Plusieurs séminaires ont été organisés avec la participation de chercheur·e·s étranger·ère·s et de professionnel·le·s de la traduction :

  • en 2014, un séminaire international sur « La Traduction : Pratiques, enjeux et défis » a été organisé avec la prestigieuse Ecole des hautes études hispaniques et ibériques (Casa de Velázquez de Madrid) et plusieurs séances réparties en janvier, février, mars et avril 2014 ont été consacrées à l’histoire et l’historiographie de la traduction, l’invention du médiateur et les représentations du traducteur en littérature, à l’écran et au théâtre, aux langues nationales et à la traduction, à la traduction-création, traduction-écrivante.
  • en 2015 le premier séminaire international sur la traduction et la traductologie organisé en 2014 s’est prolongé avec la mise en place d’un atelier de traduction collective les 18, 19 et 20 novembre centré sur certaines œuvres de la poète et académicienne espagnole Clara Janés.

La plus grande visibilité de la traductologie au sein de notre université a été possible grâce à l’organisation avec l’IRPALL des Grandes conférences : conférence d’Yves Chevrel, Professeur à l’ Université de Paris-Sorbonne sur « Les traductions : objets de quelle(s) histoire(s) ? », le 24 janvier 2014 et la conférence de Lieven D’Hulst, Professeur en traductologie et littératures francophones à l’Université Catholique de Louvain sur « Histoire de la traduction et sciences humaines ; quel dialogue et quelle finalité ? », le 4 novembre 2015.

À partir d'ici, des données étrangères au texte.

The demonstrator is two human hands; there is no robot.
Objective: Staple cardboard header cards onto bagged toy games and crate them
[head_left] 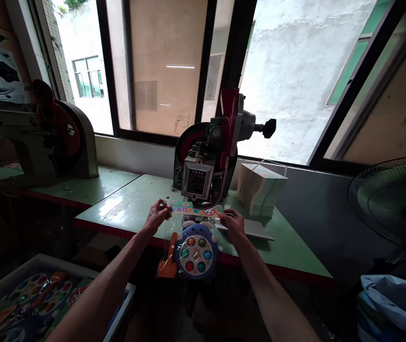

Ont également été associés à ce programme

  • Le CETIM (Centre de traduction, d’interprétation et de médiation linguistique) dont la revue La main de Thôt a diffusé les informations et les comptes-rendus de certaines manifestations.
  • Le laboratoire LLA-CREATIS
  • Le laboratoire FRAMESPA (UMR 5136) qui a participé au financement des Journées d’études des 3 et 4 novembre 2016 ainsi qu’à la publication de l’ouvrage Corps et traduction, corps en traduction.
  • L’équipe de recherche du CAS (Cultures Anglo-Saxonnes, EA 801).

Parmi les partenaires extérieurs, mentionnons la Société française de traductologie (SoFt), la Société Française des Hispanistes (SHF) et les Universités Pompeu Fabra et Barcelona Autónoma ainsi que celle de Salamanque dans le cadre du projet européen Mineco/Feder FFI2015-66516-P sur « Violence symbolique et traduction les défis de la représentation des identités fragmentés dans une société mondialisée ».

Publications

Traduire ensemble pour le théâtre, La Main de Thôt, revue en ligne, no.4
– HIBBS Solange, SERBAN Adriana, VINCENT-ARNAUD Nathalie (dir), Corps et traduction, corps en traduction ; Limoges, Lambert-Lucas, 2018
– NUR SULTAN Lisa, Fuorigioco, Hors-Jeu, trad. de Frédéric Sicamois et Stéphane Resch, PUM, 2017

Partenaire

« La main de Thôt » est une revue scientifique multilingue de l’Université de Jean Jaurès; sa publication est annuelle. Elle émane du Centre de Traduction, Interprétation et Médiation linguistique (CETIM), qui forme des professionnels de la traduction, et reflète la volonté d’interdisciplinarité de plusieurs chercheurs et laboratoires de l’Université, qui s’y rencontrent autour d’une réflexion commune sur les pratiques et les théories de la traduction.